A PEC propõe a coincidência das datas das eleições gerais (presidente, governadores, deputados e senadores) e municipais (prefeitos e vereadores). A principal vantagem seria a economia de recursos públicos com as campanhas eleitorais. O relator explica que haveria maior estabilidade política e produtividade no Parlamento, que, atualmente, acaba paralisado a cada dois anos.
Na CCJ, o relator alterou o texto no último momento para reduzir de oito para cinco anos o mandato de senadores. A proposta original de Marcelo Castro previa alongar o mandato para dez anos, mantendo a ideia de que seja o dobro do mandato dos deputados.

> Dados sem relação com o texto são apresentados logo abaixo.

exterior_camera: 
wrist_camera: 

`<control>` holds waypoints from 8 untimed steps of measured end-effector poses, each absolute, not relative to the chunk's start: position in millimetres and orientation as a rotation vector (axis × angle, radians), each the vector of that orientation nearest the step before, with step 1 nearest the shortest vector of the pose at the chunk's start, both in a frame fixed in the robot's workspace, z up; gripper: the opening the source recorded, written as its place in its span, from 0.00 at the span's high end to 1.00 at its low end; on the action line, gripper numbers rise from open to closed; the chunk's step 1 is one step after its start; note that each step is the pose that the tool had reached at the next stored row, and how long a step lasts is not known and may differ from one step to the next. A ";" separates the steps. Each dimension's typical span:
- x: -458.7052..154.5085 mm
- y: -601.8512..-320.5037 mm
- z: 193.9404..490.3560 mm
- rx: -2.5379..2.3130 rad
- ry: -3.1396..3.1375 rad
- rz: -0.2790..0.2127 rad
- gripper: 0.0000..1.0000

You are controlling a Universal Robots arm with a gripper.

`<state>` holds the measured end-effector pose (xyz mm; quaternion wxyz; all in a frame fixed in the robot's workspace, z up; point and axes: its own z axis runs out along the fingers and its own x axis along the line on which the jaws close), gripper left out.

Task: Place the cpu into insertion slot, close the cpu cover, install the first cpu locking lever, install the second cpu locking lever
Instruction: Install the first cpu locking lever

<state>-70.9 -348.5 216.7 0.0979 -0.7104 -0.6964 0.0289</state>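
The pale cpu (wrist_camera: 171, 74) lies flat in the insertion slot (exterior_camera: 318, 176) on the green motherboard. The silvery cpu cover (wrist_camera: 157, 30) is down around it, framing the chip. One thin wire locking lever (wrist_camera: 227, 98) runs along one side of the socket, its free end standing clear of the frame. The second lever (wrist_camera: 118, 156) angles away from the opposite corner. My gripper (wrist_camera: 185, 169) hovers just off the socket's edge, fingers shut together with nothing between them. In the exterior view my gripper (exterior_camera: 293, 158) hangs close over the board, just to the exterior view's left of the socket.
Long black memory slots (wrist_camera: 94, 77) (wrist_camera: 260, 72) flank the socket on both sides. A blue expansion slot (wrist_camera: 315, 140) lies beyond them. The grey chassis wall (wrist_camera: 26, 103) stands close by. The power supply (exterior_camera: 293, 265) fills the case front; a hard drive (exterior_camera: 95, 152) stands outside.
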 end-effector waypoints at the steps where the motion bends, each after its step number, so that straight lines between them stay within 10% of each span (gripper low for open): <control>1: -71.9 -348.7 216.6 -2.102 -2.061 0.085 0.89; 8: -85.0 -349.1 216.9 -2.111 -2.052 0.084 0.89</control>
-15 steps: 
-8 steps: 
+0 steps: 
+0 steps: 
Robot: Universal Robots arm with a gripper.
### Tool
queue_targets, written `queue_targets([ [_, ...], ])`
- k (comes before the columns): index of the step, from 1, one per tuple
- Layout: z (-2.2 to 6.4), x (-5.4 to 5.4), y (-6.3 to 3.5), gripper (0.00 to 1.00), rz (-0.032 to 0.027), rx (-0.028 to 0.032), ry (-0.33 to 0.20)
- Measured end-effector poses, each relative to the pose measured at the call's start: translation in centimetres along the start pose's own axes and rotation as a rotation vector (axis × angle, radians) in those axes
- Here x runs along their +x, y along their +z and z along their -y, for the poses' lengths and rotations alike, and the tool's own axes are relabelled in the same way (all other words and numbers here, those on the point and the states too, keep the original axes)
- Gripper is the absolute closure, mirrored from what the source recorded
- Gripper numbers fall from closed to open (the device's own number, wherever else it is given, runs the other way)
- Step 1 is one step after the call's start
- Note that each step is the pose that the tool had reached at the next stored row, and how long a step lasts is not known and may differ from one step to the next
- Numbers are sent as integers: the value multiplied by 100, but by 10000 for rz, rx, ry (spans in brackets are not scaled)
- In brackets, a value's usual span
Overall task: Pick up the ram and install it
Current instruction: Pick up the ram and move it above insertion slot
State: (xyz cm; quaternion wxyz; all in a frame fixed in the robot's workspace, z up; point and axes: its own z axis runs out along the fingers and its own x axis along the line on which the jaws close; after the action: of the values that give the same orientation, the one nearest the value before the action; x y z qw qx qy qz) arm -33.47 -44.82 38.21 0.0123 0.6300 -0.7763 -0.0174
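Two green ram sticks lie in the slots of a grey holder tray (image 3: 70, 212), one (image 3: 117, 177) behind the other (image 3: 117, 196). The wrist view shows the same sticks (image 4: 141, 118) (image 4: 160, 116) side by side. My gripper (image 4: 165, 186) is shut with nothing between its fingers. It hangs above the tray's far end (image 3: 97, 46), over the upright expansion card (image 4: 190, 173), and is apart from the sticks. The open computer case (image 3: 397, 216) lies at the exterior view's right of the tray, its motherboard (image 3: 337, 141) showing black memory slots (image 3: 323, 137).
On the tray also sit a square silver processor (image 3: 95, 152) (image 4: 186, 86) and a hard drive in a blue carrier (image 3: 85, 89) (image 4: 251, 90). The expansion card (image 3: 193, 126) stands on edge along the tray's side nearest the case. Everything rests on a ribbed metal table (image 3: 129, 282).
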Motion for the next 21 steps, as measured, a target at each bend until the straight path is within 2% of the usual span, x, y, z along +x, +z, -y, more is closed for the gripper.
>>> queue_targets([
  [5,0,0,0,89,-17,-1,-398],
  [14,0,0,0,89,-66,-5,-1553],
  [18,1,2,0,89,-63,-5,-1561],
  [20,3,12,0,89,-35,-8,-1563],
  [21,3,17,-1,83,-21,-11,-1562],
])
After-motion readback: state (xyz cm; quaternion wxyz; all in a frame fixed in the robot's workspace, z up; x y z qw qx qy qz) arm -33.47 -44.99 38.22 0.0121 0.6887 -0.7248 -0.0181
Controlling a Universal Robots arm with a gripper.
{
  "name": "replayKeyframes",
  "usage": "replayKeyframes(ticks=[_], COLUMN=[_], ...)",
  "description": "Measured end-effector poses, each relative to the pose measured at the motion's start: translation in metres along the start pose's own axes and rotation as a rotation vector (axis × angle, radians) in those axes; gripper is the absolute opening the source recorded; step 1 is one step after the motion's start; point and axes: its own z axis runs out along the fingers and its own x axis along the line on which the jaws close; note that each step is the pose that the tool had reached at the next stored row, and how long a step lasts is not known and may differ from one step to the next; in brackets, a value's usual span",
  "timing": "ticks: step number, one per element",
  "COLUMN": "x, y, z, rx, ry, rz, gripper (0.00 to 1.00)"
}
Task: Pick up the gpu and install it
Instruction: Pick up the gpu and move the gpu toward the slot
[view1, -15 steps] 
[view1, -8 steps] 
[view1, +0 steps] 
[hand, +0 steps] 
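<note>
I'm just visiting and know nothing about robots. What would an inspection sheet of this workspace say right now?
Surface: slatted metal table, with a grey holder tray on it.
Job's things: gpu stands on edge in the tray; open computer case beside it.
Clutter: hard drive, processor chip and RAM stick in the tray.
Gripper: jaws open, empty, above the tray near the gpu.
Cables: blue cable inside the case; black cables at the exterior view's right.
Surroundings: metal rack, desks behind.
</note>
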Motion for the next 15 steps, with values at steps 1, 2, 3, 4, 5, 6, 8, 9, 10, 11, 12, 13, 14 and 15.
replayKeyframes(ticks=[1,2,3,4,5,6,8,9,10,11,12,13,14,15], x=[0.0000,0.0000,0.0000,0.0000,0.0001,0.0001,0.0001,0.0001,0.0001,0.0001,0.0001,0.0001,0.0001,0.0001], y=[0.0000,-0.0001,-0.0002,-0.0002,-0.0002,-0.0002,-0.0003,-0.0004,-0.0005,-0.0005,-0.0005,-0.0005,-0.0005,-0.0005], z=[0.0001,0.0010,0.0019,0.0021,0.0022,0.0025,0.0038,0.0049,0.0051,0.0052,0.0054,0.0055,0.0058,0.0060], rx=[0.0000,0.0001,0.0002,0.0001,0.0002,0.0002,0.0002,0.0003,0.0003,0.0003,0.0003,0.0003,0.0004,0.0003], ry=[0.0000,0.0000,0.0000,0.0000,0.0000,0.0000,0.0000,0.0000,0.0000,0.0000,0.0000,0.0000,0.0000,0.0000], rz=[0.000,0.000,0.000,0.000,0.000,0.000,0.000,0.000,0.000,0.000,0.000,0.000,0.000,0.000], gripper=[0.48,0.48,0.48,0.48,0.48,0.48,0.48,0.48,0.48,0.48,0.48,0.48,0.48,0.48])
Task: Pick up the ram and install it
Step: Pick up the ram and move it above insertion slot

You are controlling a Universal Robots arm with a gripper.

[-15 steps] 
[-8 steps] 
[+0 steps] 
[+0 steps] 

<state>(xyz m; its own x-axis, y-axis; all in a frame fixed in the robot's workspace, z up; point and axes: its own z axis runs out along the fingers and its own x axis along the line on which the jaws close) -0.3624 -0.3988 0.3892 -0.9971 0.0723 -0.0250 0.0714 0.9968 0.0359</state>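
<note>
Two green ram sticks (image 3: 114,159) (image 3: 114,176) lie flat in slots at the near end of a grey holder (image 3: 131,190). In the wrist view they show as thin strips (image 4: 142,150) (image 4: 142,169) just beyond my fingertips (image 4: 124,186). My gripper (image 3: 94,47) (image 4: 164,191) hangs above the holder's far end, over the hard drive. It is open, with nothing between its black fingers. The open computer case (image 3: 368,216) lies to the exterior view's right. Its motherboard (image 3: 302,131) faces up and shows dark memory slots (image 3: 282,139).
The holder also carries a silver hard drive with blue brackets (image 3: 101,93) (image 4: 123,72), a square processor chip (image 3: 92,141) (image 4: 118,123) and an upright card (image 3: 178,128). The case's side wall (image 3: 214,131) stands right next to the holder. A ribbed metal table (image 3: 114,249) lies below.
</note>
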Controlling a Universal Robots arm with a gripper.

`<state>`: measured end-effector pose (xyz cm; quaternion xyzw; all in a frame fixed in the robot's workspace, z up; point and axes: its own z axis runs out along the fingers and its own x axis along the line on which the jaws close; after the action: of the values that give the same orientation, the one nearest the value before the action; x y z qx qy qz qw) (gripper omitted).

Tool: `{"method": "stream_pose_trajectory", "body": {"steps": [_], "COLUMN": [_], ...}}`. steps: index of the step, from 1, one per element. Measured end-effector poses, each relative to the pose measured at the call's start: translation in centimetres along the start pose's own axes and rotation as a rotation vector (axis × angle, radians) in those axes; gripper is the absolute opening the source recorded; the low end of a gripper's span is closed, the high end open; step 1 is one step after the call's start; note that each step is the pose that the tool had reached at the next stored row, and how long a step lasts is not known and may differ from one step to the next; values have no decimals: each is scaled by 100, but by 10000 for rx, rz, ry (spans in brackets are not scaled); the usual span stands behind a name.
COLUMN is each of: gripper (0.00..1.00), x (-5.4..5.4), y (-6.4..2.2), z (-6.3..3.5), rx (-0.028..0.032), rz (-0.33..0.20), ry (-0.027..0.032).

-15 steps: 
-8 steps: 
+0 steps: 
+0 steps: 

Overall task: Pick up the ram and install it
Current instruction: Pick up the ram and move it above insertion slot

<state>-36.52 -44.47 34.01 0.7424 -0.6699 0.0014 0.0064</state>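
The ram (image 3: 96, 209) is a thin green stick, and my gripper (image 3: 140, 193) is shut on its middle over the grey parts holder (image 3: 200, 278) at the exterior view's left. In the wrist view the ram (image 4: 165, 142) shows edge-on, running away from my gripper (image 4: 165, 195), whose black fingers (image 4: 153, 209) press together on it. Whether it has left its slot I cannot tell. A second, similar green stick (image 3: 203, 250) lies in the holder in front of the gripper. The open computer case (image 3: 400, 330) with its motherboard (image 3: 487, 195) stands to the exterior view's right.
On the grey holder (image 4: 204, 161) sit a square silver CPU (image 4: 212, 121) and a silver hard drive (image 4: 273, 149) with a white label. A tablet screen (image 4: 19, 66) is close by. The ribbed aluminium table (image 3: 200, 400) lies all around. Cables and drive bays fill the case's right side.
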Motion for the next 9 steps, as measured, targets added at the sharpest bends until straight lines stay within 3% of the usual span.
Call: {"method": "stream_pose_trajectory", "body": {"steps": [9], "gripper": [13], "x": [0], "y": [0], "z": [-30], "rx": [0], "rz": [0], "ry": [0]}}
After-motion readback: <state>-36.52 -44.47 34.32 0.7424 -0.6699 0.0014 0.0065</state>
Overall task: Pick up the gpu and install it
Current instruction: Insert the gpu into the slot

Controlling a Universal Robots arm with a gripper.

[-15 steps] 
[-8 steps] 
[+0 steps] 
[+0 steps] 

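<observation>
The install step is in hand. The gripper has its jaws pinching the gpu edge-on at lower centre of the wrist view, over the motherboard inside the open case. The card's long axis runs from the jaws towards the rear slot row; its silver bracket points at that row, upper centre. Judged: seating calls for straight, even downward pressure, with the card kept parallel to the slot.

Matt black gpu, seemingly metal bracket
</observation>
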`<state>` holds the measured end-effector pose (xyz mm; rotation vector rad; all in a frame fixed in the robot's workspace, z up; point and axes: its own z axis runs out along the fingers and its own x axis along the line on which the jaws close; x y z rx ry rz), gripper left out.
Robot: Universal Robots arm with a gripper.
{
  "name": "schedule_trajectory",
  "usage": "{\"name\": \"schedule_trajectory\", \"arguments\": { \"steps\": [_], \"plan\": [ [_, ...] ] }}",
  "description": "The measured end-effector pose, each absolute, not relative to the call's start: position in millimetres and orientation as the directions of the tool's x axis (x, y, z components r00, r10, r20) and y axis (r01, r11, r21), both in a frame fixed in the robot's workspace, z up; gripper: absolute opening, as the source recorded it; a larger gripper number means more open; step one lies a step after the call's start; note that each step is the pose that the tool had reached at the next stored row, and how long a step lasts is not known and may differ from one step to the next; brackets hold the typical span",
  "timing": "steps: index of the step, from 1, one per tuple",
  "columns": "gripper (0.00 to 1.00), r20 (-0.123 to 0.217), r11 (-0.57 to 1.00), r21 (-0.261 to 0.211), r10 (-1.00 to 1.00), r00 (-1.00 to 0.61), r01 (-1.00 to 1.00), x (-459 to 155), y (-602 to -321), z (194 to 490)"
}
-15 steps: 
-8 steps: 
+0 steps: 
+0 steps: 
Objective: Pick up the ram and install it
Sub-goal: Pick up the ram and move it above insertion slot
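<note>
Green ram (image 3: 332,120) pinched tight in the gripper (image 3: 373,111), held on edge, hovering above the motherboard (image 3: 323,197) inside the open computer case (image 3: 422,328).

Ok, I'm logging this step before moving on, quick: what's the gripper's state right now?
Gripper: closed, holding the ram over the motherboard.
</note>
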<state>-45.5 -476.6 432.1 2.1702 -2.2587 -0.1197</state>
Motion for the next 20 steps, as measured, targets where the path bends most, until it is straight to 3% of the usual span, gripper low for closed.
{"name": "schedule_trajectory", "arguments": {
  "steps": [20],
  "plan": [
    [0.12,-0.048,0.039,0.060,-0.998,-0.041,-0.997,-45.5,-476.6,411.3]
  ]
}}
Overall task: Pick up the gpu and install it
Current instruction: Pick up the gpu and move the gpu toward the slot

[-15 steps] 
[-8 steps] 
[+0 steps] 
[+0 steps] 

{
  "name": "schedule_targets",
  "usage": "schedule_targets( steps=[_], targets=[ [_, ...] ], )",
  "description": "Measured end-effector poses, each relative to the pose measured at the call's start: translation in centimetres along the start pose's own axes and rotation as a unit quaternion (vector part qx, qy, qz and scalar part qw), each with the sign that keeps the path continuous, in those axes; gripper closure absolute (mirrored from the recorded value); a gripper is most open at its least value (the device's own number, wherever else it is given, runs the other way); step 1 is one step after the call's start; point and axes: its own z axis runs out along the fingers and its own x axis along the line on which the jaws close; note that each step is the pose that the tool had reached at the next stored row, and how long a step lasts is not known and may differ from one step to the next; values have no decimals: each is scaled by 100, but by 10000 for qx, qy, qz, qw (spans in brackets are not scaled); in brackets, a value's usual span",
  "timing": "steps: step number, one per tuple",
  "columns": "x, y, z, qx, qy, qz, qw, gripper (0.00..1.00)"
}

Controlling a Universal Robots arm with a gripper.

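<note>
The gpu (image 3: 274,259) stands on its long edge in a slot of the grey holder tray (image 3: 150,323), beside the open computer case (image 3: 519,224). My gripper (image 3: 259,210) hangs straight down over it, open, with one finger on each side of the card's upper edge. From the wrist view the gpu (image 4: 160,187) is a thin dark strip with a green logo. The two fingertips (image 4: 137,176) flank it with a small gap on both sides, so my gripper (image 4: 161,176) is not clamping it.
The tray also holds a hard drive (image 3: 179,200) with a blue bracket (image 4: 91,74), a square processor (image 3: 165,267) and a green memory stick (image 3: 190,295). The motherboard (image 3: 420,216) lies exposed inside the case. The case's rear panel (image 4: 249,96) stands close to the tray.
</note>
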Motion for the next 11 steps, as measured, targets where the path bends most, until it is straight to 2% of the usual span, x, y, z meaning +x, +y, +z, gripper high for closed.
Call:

O senador Carlos Portinho (PL-RJ) apresentou um destaque em que propõe um mandato menor, com cinco anos, o que acabou incluído no relatório. Fora essa mudança, a PEC será alterada para prever que o Senado possa ser renovado de uma só vez, e não em duas rodadas, de 2/3 e 1/3.
Como esse projeto mira o longo prazo e como o direito de reeleição nas próximas eleições não está em risco, não há necessidade de aprovação da PEC até outubro deste ano.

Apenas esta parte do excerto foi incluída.